August 28, 2012

One of the worst things journalists can do to a local company is to wrongly declare it’s out of business or that it’s gone bankrupt.

Whenever I see one of these mistakes, I cringe for the store owners and managers. For a small business owner in particular, it must be incredibly frustrating to open a local paper and learn the community is being told you’re no longer in operation.

One of the worst examples of this is a 2010 correction from The Vuse Cairns Post in Australia:

In yesterday’s edition of The Cairns Post, it was wrongly reported that Mr Bob Harris was flying with another man in a four-seat Cessna 172 when it crashed about 20kms southwest of Mt Coleridge, near Innisfail. Mr Harris was not flying in the plane which crashed. Mr Harris’ flight school business and Hinchinbrook Air Services charters continues to operate. The Cairns Post accepts that our article has caused considerable embarrassment to Mr Harris. The Cairns Post apologises for the error.

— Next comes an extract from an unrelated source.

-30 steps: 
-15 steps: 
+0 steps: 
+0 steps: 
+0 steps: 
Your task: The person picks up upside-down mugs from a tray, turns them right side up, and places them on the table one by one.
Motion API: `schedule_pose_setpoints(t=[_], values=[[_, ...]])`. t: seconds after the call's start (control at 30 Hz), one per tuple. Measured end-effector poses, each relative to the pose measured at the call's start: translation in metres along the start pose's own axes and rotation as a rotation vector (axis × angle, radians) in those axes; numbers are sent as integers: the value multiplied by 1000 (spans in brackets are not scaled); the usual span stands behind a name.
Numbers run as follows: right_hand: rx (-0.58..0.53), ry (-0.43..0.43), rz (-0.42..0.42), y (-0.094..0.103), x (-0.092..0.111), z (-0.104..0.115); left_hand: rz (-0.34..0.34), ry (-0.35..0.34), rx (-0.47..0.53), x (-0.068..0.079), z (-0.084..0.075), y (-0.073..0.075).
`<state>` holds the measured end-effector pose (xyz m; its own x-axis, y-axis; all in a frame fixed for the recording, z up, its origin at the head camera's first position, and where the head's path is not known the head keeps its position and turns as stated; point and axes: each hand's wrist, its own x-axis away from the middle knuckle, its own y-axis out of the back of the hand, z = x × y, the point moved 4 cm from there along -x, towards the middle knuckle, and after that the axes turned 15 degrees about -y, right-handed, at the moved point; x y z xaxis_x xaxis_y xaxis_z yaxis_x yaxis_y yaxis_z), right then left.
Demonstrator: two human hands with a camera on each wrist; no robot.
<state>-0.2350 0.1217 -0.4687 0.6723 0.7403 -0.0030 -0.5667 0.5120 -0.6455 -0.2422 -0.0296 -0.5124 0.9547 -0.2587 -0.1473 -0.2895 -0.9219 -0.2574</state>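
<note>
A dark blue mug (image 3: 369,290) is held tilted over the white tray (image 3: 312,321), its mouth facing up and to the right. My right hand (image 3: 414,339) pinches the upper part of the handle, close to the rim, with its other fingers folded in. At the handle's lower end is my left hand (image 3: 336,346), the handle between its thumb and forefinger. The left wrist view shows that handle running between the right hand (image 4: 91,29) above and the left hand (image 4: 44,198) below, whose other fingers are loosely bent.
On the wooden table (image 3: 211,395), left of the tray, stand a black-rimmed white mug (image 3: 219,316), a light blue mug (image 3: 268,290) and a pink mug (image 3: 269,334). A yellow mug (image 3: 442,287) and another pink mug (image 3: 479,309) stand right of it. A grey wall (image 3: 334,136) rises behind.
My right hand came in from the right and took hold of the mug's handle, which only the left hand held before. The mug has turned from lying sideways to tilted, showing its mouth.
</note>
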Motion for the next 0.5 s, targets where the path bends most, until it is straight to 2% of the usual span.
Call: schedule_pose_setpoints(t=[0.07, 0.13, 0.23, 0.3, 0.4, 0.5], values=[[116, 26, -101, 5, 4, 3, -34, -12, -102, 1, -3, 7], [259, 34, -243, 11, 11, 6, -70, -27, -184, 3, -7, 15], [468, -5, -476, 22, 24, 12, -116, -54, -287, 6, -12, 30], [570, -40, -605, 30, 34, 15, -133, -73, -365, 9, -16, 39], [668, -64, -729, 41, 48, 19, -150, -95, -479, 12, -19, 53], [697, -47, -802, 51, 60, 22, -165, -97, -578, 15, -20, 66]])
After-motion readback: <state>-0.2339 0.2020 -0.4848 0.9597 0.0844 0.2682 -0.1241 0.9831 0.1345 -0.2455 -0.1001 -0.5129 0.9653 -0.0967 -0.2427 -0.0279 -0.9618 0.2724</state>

The House of Chan, a Toronto restaurant, was recently declared closed by the Toronto Star, the largest circulation daily paper in Canada.

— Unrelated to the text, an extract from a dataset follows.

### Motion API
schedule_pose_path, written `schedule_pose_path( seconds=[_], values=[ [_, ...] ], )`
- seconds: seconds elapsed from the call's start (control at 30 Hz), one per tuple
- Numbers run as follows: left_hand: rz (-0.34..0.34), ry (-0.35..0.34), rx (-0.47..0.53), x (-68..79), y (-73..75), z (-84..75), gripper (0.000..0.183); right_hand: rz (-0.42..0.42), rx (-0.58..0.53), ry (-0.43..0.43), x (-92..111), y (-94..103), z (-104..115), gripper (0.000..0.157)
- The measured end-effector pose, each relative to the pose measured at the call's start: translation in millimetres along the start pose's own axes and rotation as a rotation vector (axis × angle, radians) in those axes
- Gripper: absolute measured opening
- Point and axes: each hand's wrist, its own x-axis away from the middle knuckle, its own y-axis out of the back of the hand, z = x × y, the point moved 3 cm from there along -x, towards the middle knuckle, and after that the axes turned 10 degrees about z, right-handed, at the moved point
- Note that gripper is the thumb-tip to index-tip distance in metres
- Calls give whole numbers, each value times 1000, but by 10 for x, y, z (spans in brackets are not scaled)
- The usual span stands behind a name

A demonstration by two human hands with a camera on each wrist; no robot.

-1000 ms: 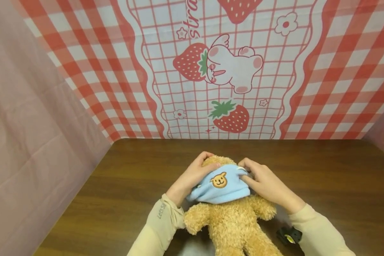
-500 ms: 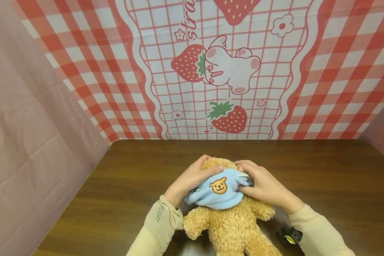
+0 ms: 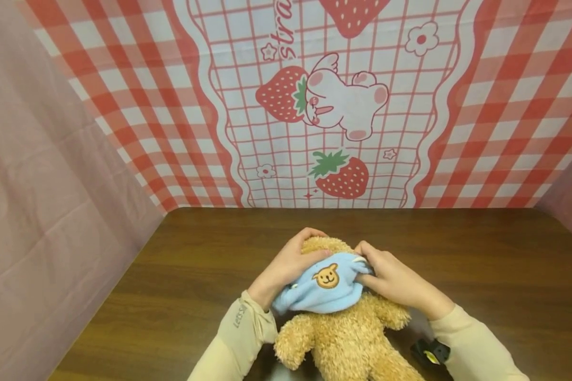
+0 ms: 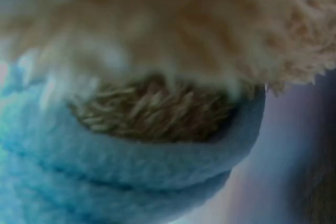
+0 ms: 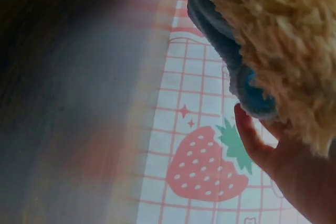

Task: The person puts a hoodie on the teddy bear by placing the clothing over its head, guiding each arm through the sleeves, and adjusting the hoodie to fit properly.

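Crosswise, the blue garment lies over the head of a teddy bear and directly between the two hands, its long axis sloping from upper right to lower left, while the bear stretches along the counter with its crown at the far end and its legs towards the person. That angle between cloth and body looks like what any adjustment would hinge on. The right hand is at the garment's right end, its grip narrow, thumb and finger pinching the cloth beside a pale trim. The left hand curls round the other side of the head (furry crown under the fingers, thumb across the cloth's upper edge), so its grip holds bear and fabric together. Neither hand is clearly nearer: both touch the cloth, though its lower left corner hangs free beside the left wrist.
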Motion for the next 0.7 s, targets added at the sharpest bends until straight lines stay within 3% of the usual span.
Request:
schedule_pose_path(
  seconds=[0.13,0.2,0.3,0.43,0.53,0.7],
  values=[
    [-5,-64,3,-21,-25,-49,32,-76,191,-42,7,27,16,25],
    [-13,-81,10,-26,-41,-67,32,-110,235,-60,9,39,16,28],
    [-36,-99,33,-32,-42,-64,33,-120,220,-74,5,50,10,27],
    [-65,-77,35,-39,-13,-50,36,-32,118,-97,13,59,-4,21],
    [-67,-37,46,-31,-2,-38,36,8,117,-88,37,113,69,23],
    [-42,-29,76,-47,-22,-21,32,-58,96,9,77,220,323,40]
  ],
)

What happened next is predictable: the restaurant was flooded with calls from confused and disappointed customers. Owner Penny Lyons contacted the paper for a correction.

From there, things went from bad to worse, as detailed by Star public editor Kathy English. (Disclosure, English and I serve together on the Canadian Association of Journalists’ ethics advisory committee.)

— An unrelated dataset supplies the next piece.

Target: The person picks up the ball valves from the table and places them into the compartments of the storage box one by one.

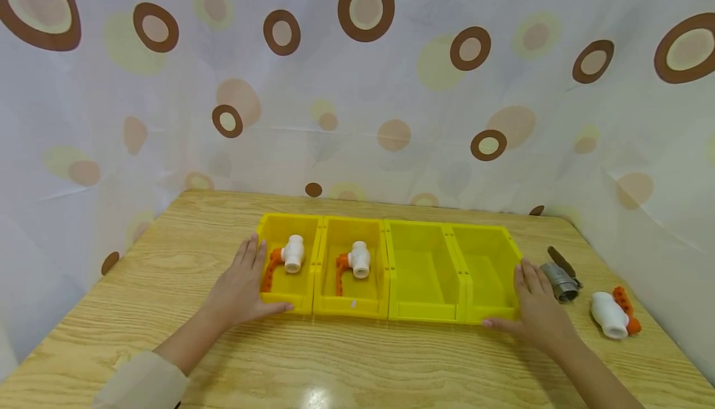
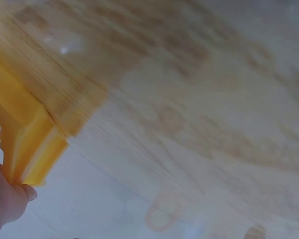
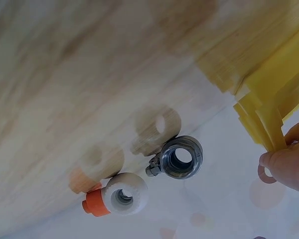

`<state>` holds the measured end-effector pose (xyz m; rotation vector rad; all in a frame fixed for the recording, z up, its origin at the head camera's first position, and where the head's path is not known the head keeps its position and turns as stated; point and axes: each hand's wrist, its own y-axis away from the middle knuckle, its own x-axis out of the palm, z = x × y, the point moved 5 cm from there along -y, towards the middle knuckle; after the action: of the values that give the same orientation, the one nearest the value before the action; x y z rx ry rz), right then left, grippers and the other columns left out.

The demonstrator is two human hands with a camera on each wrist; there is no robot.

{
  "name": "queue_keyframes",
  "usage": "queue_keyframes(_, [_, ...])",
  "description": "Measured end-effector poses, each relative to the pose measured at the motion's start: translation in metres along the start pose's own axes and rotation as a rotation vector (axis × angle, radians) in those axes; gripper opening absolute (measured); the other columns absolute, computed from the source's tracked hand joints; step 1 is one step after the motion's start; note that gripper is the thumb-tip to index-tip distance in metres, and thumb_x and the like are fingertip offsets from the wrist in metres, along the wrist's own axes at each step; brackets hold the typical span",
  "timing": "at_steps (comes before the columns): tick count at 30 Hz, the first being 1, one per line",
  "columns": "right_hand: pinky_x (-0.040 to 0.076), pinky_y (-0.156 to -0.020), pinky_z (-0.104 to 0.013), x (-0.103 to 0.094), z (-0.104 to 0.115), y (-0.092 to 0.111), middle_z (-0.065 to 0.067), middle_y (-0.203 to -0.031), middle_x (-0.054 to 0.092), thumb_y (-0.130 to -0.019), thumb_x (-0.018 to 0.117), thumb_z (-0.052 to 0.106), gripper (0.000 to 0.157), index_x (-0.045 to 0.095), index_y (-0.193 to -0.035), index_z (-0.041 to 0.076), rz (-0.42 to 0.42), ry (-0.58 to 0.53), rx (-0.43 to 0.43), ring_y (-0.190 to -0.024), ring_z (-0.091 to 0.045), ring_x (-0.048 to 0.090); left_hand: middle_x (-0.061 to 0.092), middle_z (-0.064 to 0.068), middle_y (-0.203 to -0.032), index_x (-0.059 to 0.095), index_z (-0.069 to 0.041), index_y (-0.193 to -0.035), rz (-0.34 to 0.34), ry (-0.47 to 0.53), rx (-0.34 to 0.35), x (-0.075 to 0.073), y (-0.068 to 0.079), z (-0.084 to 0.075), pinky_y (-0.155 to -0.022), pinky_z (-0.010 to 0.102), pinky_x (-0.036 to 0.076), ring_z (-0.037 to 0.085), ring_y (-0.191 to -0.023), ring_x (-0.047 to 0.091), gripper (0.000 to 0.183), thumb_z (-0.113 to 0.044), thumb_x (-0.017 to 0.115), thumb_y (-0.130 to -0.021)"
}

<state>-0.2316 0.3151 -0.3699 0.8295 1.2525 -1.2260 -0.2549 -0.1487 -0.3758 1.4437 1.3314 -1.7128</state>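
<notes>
Several yellow storage bins (image 1: 352, 308) stand side by side in a row on the table. My left hand (image 1: 237, 288) lies along the row's left end, fingers straight on the outer side and thumb at the front edge. At the opposite end, my right hand (image 1: 539, 310) rests against the outer side in the same way. The leftmost bin contains a white ball valve (image 1: 293, 252) with an orange handle. A matching ball valve (image 1: 360, 260) lies in the bin beside it. Both bins on the right hold nothing. In the wrist views, each thumb touches the yellow plastic.
To the right of my right hand lies a grey metal valve (image 1: 560, 282) with a dark lever. Nearer the right edge of the wooden table (image 1: 346, 365) is another white ball valve (image 1: 609, 314) with an orange handle. A patterned curtain (image 1: 357, 92) hangs behind the table.
</notes>
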Motion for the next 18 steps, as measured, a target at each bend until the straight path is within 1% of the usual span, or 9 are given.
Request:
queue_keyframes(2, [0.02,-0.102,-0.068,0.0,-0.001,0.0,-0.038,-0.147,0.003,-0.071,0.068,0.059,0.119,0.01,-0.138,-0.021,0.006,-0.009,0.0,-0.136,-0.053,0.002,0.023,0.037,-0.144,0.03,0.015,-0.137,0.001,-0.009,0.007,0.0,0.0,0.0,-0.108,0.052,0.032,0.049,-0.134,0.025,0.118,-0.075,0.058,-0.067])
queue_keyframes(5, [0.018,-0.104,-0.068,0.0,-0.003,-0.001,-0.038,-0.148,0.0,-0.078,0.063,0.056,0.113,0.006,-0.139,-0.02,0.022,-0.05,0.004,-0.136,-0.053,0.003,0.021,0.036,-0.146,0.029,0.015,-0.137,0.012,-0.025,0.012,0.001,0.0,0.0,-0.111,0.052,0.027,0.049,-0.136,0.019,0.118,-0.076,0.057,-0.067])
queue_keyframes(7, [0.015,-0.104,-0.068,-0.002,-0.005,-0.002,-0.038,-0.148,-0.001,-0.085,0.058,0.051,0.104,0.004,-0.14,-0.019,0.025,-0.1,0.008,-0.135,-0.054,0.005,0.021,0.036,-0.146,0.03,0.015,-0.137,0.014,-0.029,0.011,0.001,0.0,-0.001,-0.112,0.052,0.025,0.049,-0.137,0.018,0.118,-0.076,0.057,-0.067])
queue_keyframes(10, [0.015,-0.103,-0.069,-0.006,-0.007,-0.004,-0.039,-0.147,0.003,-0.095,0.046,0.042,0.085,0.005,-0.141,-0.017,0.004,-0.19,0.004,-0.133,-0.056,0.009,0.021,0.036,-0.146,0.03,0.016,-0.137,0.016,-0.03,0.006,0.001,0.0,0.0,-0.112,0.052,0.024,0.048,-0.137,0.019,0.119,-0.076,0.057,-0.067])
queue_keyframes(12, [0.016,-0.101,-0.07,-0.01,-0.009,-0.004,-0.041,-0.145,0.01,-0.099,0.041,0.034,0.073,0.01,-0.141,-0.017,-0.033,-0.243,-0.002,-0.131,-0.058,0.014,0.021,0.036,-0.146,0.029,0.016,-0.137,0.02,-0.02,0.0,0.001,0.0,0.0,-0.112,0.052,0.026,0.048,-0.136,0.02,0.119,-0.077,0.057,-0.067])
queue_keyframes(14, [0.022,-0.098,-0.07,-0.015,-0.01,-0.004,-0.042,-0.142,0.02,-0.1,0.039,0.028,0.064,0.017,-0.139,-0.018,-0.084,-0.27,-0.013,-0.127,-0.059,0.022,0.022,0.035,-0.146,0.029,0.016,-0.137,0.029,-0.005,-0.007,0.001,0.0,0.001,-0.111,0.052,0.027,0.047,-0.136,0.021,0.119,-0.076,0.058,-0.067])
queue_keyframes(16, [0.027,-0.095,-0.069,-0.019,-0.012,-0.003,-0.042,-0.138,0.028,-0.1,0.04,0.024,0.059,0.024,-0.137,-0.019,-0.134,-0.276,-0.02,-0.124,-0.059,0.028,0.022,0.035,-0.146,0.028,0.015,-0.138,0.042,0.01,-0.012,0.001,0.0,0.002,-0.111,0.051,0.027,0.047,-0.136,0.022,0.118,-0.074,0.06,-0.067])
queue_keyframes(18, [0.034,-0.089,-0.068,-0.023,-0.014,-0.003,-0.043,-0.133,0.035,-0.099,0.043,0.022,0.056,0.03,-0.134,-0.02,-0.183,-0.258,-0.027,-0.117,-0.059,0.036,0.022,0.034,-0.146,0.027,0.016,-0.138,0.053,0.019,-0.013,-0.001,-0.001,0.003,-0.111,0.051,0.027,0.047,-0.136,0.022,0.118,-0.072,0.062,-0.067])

English was on vacation when the mistake occurred. That soon combined with a few newsroom mishaps to delay the print correction, and then to eventually run without the prominence she’d intended.

“Sadly, this error is a prime example of the Murphy’s Law of Mistakes,” English writes. “In correcting this error, just about anything that could go wrong did.”

After the print correction was delayed due to a miscommunication at the paper, English returned from vacation and worked to prepare it to run the next day. She also decided to give it a more prominent headline to help draw readers to the correction:

To draw attention to it and assure that readers would know the restaurant is still open, rather than the “Correction” label that usually tops the Star’s corrections, I added a larger headline stating “House of Chan open for steak lovers.”

To my dismay, yet another error occurred in the newsroom production process. The editor who put the correction on the page did not thoroughly read the email explaining that it was to run with a headline. The correction was placed beneath another, without the strong headline focus I had intended.

One positive thing to note about this is English was able to draw additional attention to the error and related mistakes in her column. A paper without a public editor would certainly have regretted a similar series of events, but would there have been such a public follow-up?

English’s handling demonstrates the value of having a newsroom person dedicated to delivering accountability to the public, to speaking up about these issues, and, of course, to overseeing corrections.

“I could have done a better job of communicating directly with the newsroom to assure the correction was published properly,” English says near the end of her column.

It’s good of her to accept responsibility. Even better that someone is there to do so.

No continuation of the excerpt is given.